I know Santi is on the new album yeah?
Yeah Santi is. it’s weird because me and Santi don’t really work on music a lot together but we’re always together and he really helped me grow as an artiste. I will have to say that because when we started living together like 3 years ago, he taught me how to record myself. I’ve been going to the studio since I was 14 but he taught me how to do it myself. Ever since then, I’ve just been a whole ‘nother beast, I’ve just been recording myself whenever I want to. I have my own studio in my house in school.
Let’s talk criticism. Have you faced any form of criticism with regards to your art and how did you handle it?
Save Me From The Fire was a really big project for me because there was a lot going on around that time. I ran away from the house. It was a whole different ball game for me because I felt like I wasn’t getting the respect I deserved. First of all, I feel like I’m a really good singer. A lot of people don’t really sing. They just use autotune to cover everything so I was like, let me just make a whole project and push all the dark things I was thinking about into it. There are a lot of people that liked it, and there were a lot of people that thought it was different from what I was doing so they didn’t really vibe to it like that. But it’s all cool. I kinda look for people’s reactions but then I don’t really focus on what people have to say about my craft because I’m always working on a different vibe so if you don’t like one song, you’re going to like the next one. I just feel like if you treat music like a day job, like an actual 9-5, if you work on your craft every day, I do not think you can go wrong.
Whose music are you listening to like right now? What was the last thing that came up on your playlist?
I’ve been listening to a a lot of upcoming trap from America. I don’t even know their names but I’ve just been jamming their vibes. Mostly my friends too. Odunsi’s unreleased stuff and Santi’s unreleased stuff.
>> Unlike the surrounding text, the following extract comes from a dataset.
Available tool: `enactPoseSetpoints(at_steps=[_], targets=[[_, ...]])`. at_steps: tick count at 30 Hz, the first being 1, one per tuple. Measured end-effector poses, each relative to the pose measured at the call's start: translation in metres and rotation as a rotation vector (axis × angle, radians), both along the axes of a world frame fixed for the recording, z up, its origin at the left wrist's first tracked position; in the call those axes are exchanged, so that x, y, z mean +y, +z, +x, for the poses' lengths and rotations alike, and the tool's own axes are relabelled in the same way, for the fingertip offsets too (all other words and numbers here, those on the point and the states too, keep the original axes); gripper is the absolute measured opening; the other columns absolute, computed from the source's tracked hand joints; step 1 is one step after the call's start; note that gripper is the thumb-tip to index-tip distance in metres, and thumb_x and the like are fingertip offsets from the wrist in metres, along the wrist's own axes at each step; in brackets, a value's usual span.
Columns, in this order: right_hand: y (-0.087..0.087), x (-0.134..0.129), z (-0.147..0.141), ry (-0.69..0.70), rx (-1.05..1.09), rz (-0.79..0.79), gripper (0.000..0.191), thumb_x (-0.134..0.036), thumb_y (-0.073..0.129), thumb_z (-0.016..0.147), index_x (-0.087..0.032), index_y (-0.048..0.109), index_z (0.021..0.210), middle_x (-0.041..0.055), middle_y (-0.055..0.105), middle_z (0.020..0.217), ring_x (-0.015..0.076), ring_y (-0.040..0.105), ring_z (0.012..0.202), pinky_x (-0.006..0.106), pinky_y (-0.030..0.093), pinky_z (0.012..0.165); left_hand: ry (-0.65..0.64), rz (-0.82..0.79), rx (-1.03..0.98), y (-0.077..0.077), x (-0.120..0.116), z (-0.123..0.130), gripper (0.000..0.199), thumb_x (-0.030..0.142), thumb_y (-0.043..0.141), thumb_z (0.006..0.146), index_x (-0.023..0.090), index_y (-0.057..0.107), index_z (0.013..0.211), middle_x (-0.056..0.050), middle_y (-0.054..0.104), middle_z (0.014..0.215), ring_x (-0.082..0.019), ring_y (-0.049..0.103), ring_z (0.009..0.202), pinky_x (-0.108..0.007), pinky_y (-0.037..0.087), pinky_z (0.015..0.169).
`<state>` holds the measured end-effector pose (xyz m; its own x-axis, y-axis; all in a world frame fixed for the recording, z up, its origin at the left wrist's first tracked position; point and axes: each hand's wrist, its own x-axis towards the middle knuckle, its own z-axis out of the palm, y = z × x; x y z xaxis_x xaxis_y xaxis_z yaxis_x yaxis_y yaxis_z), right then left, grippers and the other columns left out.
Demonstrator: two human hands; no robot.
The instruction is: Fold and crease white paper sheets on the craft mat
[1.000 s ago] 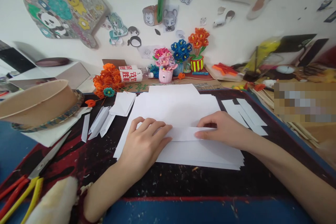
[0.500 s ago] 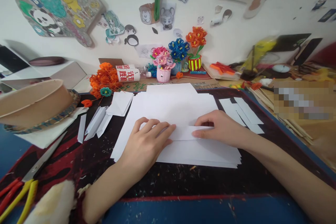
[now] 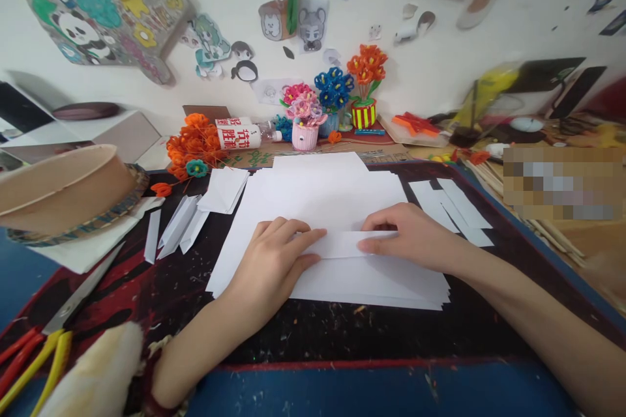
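Around us the desk is crowded: a round bowl [image 3: 63, 176] sits at the far left on a pale sheet, with open scissors [image 3: 81, 293] just beside it and a fuzzy white thing [image 3: 98, 371], cut off by the lower edge, near their handles. A bundle of orange flowers [image 3: 193, 140] and a plastic bottle [image 3: 239, 135] lie along the back, thin sticks [image 3: 528, 212] lie off to the right, and all of these are clear of the paper stack [image 3: 323, 195] on the dark mat [image 3: 372, 339]. What blocks our view is our own left hand [image 3: 271, 254], which covers the left end of the paper strip [image 3: 342, 244]. That strip lies crosswise over the stack, toward its near side. Our right hand [image 3: 408, 234] pinches its right end between thumb and fingers; the left rests thumb and fingertips at the other end, though we cannot tell whether it grips or only presses. Counting, we find one strip between our hands, at least three flat strips [image 3: 464, 202] to the right, at least three folded pieces [image 3: 180, 228] to the left, one bottle, one pair of scissors and three flower pots [image 3: 364, 114]; the stacked sheets are too close to count.
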<state>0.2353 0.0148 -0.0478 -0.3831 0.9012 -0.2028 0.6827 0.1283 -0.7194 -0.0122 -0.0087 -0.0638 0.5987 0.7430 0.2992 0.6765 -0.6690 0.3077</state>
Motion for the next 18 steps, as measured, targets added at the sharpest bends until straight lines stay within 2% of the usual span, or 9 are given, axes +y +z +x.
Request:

What’s the music climate like in Dubai?
Right now, it’s very mixed because Dubai is like the most cultural city in the world. There are white people, black people, Indian people, Chinese people so all of us come together and appreciate each other’s craft. Dubai doesn’t have one actual sound. It’s like everyone comes together and makes music. There’s a song on my album called Payphone that has a Half Filipino,half Iranian singer and rapper called Izzy and then there’s an Egyptian guy that’s based in London that also comes here once in a while called Malik. He does grime so that song has the Afrobeat element from me, the world kind of vibe from Izzy and the Grime element from Malik. It makes you appreciate what everyone else brings to the table. You’re not in Lagos listening to Afrobeat 24/7. You’re not in America where you’re just listening to Trap. You’re not in England where you’re just listening to grime. You’re listening to every single thing that the world has to offer because everyone here is from everywhere.
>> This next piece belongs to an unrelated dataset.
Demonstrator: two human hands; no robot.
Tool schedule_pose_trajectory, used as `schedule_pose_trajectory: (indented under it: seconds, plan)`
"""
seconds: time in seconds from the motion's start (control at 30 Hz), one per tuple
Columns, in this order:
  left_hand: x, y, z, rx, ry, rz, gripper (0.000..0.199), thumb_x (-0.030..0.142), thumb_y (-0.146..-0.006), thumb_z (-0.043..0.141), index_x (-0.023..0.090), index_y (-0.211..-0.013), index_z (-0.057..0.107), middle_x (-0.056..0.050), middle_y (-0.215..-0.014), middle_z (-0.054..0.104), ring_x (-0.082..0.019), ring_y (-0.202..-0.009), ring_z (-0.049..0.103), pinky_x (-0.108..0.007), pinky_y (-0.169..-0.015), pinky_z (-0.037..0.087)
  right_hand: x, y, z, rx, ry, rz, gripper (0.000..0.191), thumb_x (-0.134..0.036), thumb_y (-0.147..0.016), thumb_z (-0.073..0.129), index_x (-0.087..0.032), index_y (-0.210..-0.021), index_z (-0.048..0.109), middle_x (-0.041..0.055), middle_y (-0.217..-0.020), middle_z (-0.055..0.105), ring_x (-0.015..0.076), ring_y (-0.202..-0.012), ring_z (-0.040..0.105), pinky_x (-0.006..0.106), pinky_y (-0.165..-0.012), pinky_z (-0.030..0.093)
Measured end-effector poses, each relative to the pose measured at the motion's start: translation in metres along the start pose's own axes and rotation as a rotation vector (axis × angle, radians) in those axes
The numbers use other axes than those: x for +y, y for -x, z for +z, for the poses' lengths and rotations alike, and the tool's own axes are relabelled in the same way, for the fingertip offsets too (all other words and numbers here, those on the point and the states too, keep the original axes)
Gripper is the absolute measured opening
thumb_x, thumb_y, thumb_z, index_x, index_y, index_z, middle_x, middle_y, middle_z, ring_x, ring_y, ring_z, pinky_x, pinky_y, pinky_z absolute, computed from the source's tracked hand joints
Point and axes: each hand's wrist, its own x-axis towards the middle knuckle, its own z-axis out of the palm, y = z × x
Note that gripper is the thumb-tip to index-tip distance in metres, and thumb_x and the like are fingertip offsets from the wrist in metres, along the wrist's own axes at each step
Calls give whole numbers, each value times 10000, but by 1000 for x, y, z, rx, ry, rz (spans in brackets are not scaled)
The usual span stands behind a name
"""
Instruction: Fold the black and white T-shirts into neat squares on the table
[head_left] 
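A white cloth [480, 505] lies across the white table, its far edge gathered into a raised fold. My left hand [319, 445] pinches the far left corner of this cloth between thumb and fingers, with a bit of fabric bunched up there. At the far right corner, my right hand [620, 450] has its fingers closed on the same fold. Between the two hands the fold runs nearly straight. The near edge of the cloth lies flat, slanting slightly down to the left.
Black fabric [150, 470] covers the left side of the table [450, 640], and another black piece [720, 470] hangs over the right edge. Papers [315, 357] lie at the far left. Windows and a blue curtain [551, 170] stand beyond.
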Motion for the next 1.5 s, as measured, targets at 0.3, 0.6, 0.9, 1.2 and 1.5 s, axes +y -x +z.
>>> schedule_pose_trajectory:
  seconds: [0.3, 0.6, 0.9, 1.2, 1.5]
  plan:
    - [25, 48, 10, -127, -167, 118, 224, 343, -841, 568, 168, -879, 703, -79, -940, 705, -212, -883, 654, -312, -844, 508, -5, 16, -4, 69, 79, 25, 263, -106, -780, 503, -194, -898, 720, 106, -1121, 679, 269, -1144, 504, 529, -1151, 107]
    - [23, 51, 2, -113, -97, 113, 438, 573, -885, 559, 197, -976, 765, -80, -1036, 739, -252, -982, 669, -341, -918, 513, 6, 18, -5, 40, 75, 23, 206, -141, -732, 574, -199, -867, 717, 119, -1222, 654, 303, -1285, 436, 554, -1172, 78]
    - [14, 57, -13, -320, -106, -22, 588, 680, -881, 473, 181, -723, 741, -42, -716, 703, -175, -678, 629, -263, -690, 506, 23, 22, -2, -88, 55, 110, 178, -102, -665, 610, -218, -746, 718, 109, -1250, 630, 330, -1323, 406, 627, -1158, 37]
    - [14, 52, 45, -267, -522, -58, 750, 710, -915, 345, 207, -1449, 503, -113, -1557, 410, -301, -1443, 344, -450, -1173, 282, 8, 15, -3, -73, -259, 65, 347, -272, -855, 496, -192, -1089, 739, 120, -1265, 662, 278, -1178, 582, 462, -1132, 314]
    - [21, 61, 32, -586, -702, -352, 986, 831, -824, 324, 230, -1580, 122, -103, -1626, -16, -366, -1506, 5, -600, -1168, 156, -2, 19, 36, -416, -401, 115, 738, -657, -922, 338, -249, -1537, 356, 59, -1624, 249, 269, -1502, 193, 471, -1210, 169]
When is the album and Save me from the fire 2 dropping?
Agbada dropped February 18th- which is my mum and sister’s birthday. I planned on dropping the album on the 18th too but the label made me go back and change some stuff. Adey, the guy that produced Juice, produced 2 songs off my album and one of the videos will be dropping soon. Then there’s a video for Bando which is from Save Me From The Fire that’s dropping a month after that. Before or after Save Me From The Fire 2, there’s also another project I’m dropping. I just feel like it’s important to keep producing music while you have people’s eyes on you because a lot of people’s eyes are on me because of the Sony thing. I’m just trying to outwork everybody right now. I’m just trying to put out a lot of music.